YOUR GOAL:
Starting at the line that contains "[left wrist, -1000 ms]" and ending at the line that contains "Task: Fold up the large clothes", the lines below are to be given again exactly, with nothing added.

☆ ☆ ☆ ☆ ☆ ☆ ☆

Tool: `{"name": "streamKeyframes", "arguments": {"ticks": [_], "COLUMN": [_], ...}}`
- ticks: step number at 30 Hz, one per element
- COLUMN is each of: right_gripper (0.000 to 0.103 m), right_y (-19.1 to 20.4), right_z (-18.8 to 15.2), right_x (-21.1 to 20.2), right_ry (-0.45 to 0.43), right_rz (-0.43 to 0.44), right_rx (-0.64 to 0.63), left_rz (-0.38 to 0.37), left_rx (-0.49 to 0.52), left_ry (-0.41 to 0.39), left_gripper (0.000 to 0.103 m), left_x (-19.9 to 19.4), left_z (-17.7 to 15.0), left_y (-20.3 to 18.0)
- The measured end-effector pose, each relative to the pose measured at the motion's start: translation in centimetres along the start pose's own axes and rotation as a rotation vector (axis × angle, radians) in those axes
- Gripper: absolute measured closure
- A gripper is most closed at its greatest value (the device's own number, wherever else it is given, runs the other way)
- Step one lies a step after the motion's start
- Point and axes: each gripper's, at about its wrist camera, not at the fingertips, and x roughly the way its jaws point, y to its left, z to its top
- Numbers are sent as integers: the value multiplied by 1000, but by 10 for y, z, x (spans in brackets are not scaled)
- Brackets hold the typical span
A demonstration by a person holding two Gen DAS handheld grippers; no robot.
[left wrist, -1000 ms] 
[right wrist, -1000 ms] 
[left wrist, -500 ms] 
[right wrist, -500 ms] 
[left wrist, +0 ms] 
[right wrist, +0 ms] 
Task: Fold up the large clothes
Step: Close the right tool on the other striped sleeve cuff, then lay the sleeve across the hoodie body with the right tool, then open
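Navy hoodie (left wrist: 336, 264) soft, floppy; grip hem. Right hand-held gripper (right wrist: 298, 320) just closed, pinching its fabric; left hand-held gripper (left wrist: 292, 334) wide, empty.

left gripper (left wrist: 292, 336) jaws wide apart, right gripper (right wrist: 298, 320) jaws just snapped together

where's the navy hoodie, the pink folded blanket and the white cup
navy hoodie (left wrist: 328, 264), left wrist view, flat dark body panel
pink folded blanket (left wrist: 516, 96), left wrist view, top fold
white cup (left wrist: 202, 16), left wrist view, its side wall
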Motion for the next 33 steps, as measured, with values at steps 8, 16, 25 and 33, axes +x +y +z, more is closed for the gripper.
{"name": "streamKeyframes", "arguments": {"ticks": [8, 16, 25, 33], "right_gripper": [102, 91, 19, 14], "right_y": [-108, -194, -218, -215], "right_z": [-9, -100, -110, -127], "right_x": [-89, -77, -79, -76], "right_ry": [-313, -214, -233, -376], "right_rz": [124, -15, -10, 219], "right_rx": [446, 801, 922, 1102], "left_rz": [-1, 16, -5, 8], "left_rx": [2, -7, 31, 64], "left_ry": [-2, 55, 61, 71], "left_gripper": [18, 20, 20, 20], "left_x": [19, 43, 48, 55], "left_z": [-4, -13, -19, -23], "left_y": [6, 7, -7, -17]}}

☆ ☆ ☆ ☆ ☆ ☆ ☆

ANSWER BOX:
[left wrist, -1000 ms] 
[right wrist, -1000 ms] 
[left wrist, -500 ms] 
[right wrist, -500 ms] 
[left wrist, +0 ms] 
[right wrist, +0 ms] 
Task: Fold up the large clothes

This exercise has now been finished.